Character encoding changes in JBoss 5.1: UTF-8 vs ISO-8859-1 - how to handle?
mkantor Oct 15, 2012 10:02 AMUpgrading from version 4.* to 5.1, I notice that some pages containing characters outside the regular ASCII range break - specifically, the http response from JBoss gets truncated mid-page. (These characters are being read from SQL).
I believe this has to do with character encoding. I have found references to the following two settings, which do not fix the problem:
1. In <JBOSS-ROOT>server\default\deploy\jbossweb.sar\server.xml, settings URIEncoding="UTF-8" in <Connector> elements.
2. In run.bat (or equivalent startup file), setting file encoding: set "JAVA_OPTS=-Dfile.encoding=utf-8 %JAVA_OPTS%"
After both these changes, http responses continue to include the header ContentType = "text/html;chartset=ISO-8859-1", and continue to have the truncation problem when characters outside the ASCII range are included.
I have the following solution which DOES solve the immediate problem, but I don't fully understand why, and am not confident in its correctness:
I wrote a servlet filter that ensures the output of text/html content pages is UTF-8 encoded:
public class EncodingFilter implements Filter {
...
/**
* Set the character encoding for request. Wrap the response and set character encoding
* on the return trip.
*/
public void doFilter(ServletRequest req, ServletResponse resp, FilterChain chain) throws IOException, ServletException {
resp.setCharacterEncoding(encoding);
req.setCharacterEncoding(encoding);
// Create a wrapper around the response, so we can intercept it and change it later
CharResponseWrapper wrapper = new CharResponseWrapper( (HttpServletResponse) resp);
// Now let the request go through other filters and the servlet
chain.doFilter(req, wrapper);
PrintWriter respStream = resp.getWriter();
// if content type is text/html, set character encoding
if(wrapper.getContentType().substring(0,9).equals("text/html") && !wrapper.getContentType().contains("UTF-8")) {
((HttpServletResponse) resp).setHeader("Content-Type", "text/html;charset=" + encoding);
((HttpServletResponse) resp).setHeader("X-Wrapper-Encoding", "text/html;charset=" + wrapper.getCharacterEncoding());
// Now transfer the content from the wrapper to the response
respStream.write(wrapper.toString());
} else {
// Not text/html, so we just want the plain character stream
wrapper.writeToStream(respStream);
}
}
The variable 'encoding' is read form web.xml, and has value "UTF-8". The CharResponseWrapper uses a CharArrayWriter to capture the response, and exposes its writeToStream and ToString methods.
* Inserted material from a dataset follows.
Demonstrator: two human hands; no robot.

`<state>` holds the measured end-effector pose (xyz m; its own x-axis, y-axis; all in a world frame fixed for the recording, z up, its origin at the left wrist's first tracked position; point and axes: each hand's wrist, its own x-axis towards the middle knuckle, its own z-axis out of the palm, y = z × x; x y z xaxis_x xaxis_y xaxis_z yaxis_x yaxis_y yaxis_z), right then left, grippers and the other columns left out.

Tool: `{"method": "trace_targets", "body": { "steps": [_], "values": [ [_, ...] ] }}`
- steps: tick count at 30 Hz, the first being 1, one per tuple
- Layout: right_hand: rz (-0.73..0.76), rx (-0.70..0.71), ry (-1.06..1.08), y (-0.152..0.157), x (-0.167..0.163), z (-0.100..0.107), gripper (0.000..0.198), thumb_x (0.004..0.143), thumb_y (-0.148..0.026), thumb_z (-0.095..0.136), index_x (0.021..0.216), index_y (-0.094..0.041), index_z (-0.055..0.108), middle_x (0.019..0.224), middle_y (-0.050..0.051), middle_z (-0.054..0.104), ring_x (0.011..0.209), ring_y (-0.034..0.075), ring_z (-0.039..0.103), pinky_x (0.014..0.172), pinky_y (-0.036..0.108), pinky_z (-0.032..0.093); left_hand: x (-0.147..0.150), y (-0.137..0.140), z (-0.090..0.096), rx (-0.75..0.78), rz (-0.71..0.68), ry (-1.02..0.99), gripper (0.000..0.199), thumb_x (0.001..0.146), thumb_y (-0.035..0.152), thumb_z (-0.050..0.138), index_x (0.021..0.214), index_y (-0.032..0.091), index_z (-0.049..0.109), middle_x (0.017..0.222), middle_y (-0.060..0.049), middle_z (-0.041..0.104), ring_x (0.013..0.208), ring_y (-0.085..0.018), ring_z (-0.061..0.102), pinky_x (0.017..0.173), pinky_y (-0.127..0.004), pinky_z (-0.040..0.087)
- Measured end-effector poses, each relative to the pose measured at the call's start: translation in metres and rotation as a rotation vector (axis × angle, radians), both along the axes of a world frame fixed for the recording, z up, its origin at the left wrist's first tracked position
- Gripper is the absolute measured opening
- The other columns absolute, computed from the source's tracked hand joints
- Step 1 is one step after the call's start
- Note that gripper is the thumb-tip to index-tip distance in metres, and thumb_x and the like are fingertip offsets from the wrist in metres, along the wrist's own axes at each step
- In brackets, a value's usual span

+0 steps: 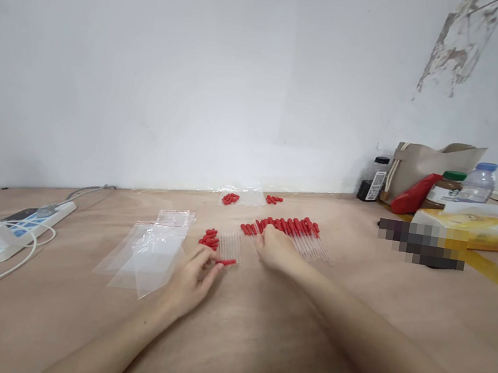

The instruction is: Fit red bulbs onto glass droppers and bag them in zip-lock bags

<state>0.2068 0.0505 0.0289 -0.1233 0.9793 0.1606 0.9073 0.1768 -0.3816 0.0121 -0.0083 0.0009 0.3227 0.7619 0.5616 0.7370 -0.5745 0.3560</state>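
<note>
My left hand [193, 278] has its thumb and finger closed at the end of a red rubber bulb [227, 262], low over the table. Just beyond lies a small heap of loose red bulbs [210, 239], beside a row of thin clear tubes [230, 246]. My right hand [277, 250] is closed, fingertips down among red bulbs at the left part of a row of droppers [303, 229]. These droppers have red bulbs on clear stems. What the right fingertips grip is hidden. Left of my left hand, clear zip bags [152, 253] lie overlapping.
At the wall lies a clear bag [250, 198] with red bulbs around it. A white power strip [45, 218] with cables is at left. On the right stand a dark bottle [374, 180], a beige bag [434, 164], a jar [445, 189] and a tissue pack [463, 225].
</note>
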Motion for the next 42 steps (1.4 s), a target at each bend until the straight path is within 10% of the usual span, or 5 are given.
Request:
{"method": "trace_targets", "body": {
  "steps": [7,29,42],
  "values": [
    [0.321,0.249,0.341,-0.035,0.064,-0.038,0.025,0.085,-0.019,0.034,0.107,-0.014,0.046,0.071,0.003,0.059,0.064,0.013,0.054,0.062,0.025,0.04,0.024,-0.018,-0.008,-0.227,-0.077,0.027,0.019,0.082,0.021,0.048,0.099,0.018,0.054,0.079,-0.002,0.053,0.068,-0.014,0.051,0.062,-0.026,0.042],
    [0.566,0.405,0.316,-0.072,0.045,-0.046,0.016,0.085,-0.022,0.041,0.084,-0.018,0.056,0.069,0.0,0.06,0.061,0.011,0.047,0.068,0.029,0.028,0.031,-0.023,-0.016,-0.421,-0.217,-0.334,0.017,0.088,0.028,0.042,0.095,0.018,0.053,0.083,-0.001,0.06,0.075,-0.013,0.056,0.069,-0.024,0.045],
    [0.707,0.38,0.24,-0.065,0.05,-0.041,0.017,0.083,-0.016,0.044,0.083,-0.019,0.06,0.074,0.0,0.063,0.065,0.01,0.049,0.069,0.029,0.024,0.029,-0.03,-0.009,-0.207,-0.274,-0.137,0.014,0.084,0.022,0.051,0.085,0.019,0.064,0.076,-0.001,0.066,0.067,-0.012,0.06,0.063,-0.02,0.045]
  ]
}}
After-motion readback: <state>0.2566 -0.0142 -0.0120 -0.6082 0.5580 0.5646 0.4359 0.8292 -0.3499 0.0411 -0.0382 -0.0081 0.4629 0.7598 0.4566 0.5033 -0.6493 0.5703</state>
As I said, this solves the immediate problem. The responses now say content type is "text/html;charset=UTF-8", and the pages are not truncated. Randomly sampled characters in the ASCII 128-255 range appear correctly in the browser. What I don't understand is:
1. What could be choking on the non-ASCII characters?
2. Why does changing the encoding help?
3. What changed about JBoss between 4.* and 5.1 to cause this problem?
4. Is the filter a correct solution to the problem?
5. Is there a better solution?
Any help is much appreciated.